Le capitalisme financier, c’est donc toujours plus de profits sans se soucier des conséquences pour le peuple. Il crée une ambiance de précarisation de la société pour imposer sa domination.
4- L’avenir de l’Évangile, une chance pour les pauvres et pour transformer le monde…
En face d’un monde dominé par le pouvoir de l’argent, ce message fondamental de préférence pour les pauvres aujourd’hui victimes de la structure d’exploitation qu’est le capitalisme devrait être dit et redit, mis en pratique par toutes celles et tous ceux qui s’affirment chrétiens.
Hélas ! Ce n’est malheureusement pas ce que nous constatons dans les pratiques concrètes de la très grande majorité des chrétiens et de leurs responsables… Même dans la religion catholique, c’est effarant de voir toutes les personnes qui soutiennent le capitalisme… Pas étonnant alors pour celles et ceux qui le combattent de trouver si peu de chrétiens… Ils sont de l’autre bord… Mais comment ne voient-ils pas qu’ils portent un témoignage anti-évangélique ?

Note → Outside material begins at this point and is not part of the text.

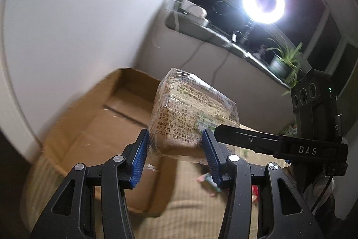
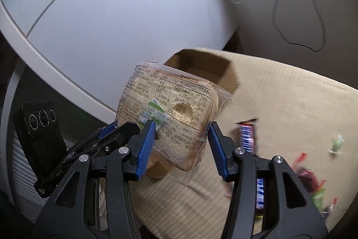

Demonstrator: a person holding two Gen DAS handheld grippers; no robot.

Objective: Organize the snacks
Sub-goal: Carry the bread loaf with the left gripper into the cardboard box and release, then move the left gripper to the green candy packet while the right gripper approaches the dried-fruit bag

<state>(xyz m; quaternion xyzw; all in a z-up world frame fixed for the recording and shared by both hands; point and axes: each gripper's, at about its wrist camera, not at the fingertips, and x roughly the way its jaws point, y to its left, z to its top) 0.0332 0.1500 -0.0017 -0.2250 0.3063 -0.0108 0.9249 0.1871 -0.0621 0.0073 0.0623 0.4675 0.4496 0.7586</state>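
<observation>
A plastic-wrapped bread sandwich pack [image 1: 192, 113], printed with nutrition text, is held up in the air above the beige ribbed cushion surface [image 2: 279, 100], with the open cardboard box [image 1: 107, 118] lying just behind and below it. The left gripper [image 1: 175, 145] has its blue pads pressed on the lower end of the pack, one on each side, so it is clamped on the bread. The right gripper [image 2: 181, 140] reaches the same pack from the other side: its left pad touches the wrapper near the green label, while its right pad appears to stand just off the wrapper's edge, so whether it is truly gripping I cannot tell. The pack looks light and soft; the bread would likely squash under a hard pinch, and the clear film looks slick and loose at its crimped ends, so it may slide or tear if pulled there. The safer hold seems to be across the firm flat sides of the slices, low and near the middle, with gentle pressure, not on the flapping seal. Other snacks, among them a purple wrapped bar [image 2: 247, 138] and small sweets [image 2: 336, 143], lie scattered on the cushion.
</observation>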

Il faut dire que la hiérarchie catholique va régulièrement dans leur sens, allant même, aux élections qui viennent de se dérouler, jusqu’à ne pas dénoncer l’extrême droite aux positions franchement opposées à celles de l’Évangile…
Qu’à cela ne tienne, nous tiendrons bon et ne cesserons de dire que l’avenir de l’Évangile est étroitement associé à la préférence pour les pauvres et à une transformation du monde. Et nous aurons besoin de rester ferme sur ce message vu les évolutions inévitables qui vont découler du réchauffement climatique… Les pauvres auront bien besoin d’être soutenus.